• Action item
Report the count of lines in the listing below that include the string "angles", with no other text.

• Data supplied
◆ ◆ ◆ ◆ ◆ ◆ ◆
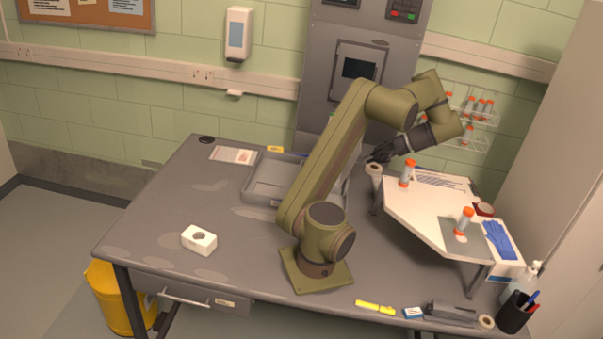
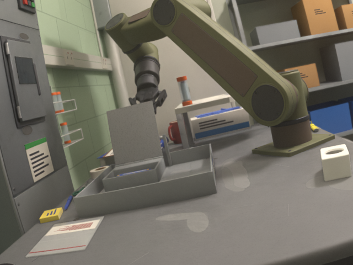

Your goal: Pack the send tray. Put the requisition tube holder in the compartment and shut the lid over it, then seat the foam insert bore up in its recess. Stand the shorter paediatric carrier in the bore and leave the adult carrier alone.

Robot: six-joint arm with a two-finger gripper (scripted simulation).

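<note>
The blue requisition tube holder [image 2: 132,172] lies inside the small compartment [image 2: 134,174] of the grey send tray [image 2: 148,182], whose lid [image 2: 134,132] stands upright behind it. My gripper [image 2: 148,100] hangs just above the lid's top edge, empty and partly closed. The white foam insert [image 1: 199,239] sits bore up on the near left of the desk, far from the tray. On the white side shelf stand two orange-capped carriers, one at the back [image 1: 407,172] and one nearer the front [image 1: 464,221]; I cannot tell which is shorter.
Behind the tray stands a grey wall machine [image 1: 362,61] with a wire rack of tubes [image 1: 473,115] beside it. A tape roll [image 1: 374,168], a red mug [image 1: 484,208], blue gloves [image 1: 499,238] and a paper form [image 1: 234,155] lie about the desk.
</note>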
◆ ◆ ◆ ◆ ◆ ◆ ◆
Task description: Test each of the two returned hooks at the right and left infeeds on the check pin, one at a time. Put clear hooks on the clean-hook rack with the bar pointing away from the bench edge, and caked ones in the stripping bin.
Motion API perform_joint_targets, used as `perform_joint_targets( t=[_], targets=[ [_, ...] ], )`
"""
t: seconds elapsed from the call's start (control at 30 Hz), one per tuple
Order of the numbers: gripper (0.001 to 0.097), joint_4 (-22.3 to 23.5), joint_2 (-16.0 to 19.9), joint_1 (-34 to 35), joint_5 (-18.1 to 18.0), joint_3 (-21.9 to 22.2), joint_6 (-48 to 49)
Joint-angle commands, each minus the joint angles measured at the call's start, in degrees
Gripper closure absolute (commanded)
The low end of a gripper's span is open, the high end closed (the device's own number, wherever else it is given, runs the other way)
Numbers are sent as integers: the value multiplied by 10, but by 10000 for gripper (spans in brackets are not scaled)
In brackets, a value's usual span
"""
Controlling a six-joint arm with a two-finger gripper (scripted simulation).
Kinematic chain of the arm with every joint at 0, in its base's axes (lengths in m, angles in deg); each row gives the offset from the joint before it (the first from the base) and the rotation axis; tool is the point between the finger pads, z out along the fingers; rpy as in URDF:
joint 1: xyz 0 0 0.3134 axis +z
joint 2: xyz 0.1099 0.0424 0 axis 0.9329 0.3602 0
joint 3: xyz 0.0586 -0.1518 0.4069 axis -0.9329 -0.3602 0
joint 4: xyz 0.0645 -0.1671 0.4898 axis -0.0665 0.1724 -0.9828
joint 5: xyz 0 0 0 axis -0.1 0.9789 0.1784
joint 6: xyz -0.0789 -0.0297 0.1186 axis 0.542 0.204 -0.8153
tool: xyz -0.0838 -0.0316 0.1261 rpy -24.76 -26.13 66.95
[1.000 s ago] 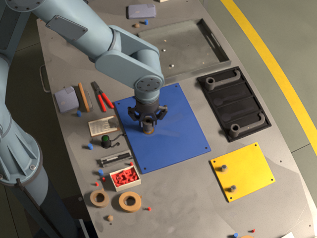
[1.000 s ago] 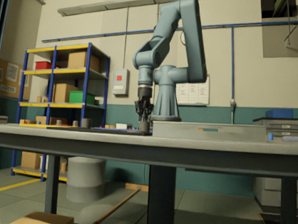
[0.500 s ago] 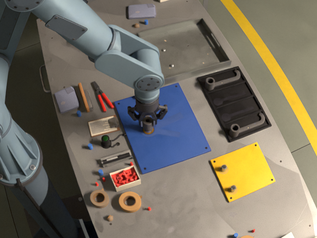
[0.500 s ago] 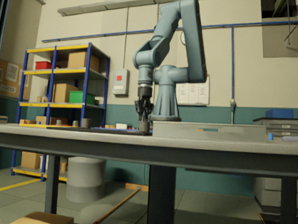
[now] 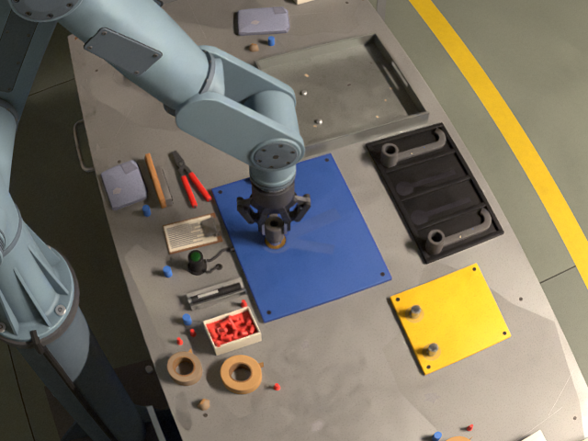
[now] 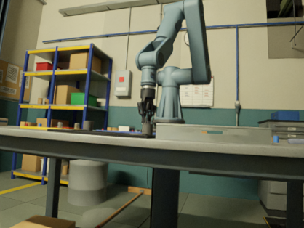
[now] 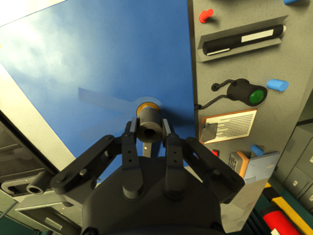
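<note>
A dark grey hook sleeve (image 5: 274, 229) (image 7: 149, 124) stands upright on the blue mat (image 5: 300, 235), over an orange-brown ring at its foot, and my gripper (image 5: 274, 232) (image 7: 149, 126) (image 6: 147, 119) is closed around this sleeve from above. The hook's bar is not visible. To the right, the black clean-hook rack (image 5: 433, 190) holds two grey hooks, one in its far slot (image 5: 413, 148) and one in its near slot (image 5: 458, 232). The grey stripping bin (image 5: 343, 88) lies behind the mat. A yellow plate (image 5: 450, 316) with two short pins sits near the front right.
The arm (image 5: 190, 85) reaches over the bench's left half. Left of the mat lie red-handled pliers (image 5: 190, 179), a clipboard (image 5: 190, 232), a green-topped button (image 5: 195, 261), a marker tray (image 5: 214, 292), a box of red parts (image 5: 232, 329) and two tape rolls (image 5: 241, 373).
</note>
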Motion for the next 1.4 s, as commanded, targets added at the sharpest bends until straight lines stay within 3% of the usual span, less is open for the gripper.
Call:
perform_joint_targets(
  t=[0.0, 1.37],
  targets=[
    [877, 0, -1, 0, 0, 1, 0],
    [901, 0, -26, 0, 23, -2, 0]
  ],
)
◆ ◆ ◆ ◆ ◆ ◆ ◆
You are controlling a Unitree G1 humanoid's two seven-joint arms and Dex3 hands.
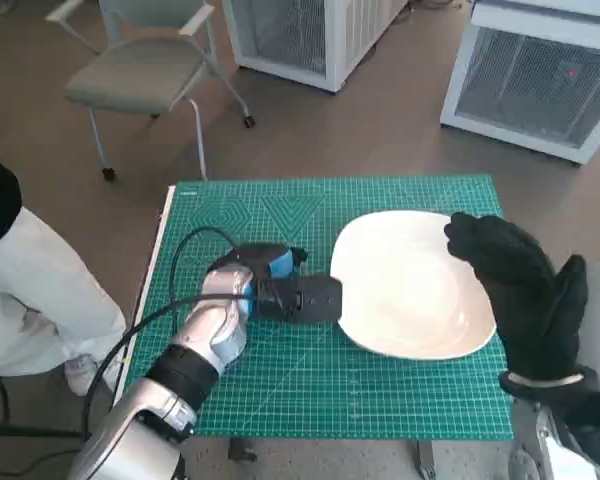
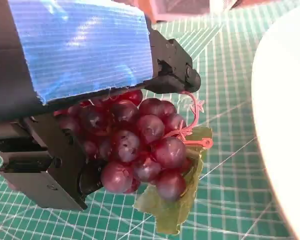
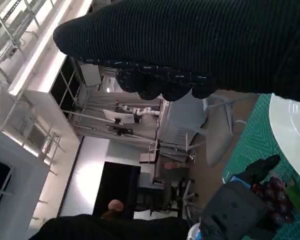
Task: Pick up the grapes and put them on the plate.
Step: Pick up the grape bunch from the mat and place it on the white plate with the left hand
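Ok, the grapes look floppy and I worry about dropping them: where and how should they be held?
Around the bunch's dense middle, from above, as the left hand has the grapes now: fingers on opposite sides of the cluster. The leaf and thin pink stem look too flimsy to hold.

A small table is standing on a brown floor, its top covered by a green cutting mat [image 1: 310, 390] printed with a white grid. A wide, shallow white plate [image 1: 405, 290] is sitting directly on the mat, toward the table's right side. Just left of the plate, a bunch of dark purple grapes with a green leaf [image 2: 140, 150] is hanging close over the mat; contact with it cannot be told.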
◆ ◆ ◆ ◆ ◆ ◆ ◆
• Answer box
2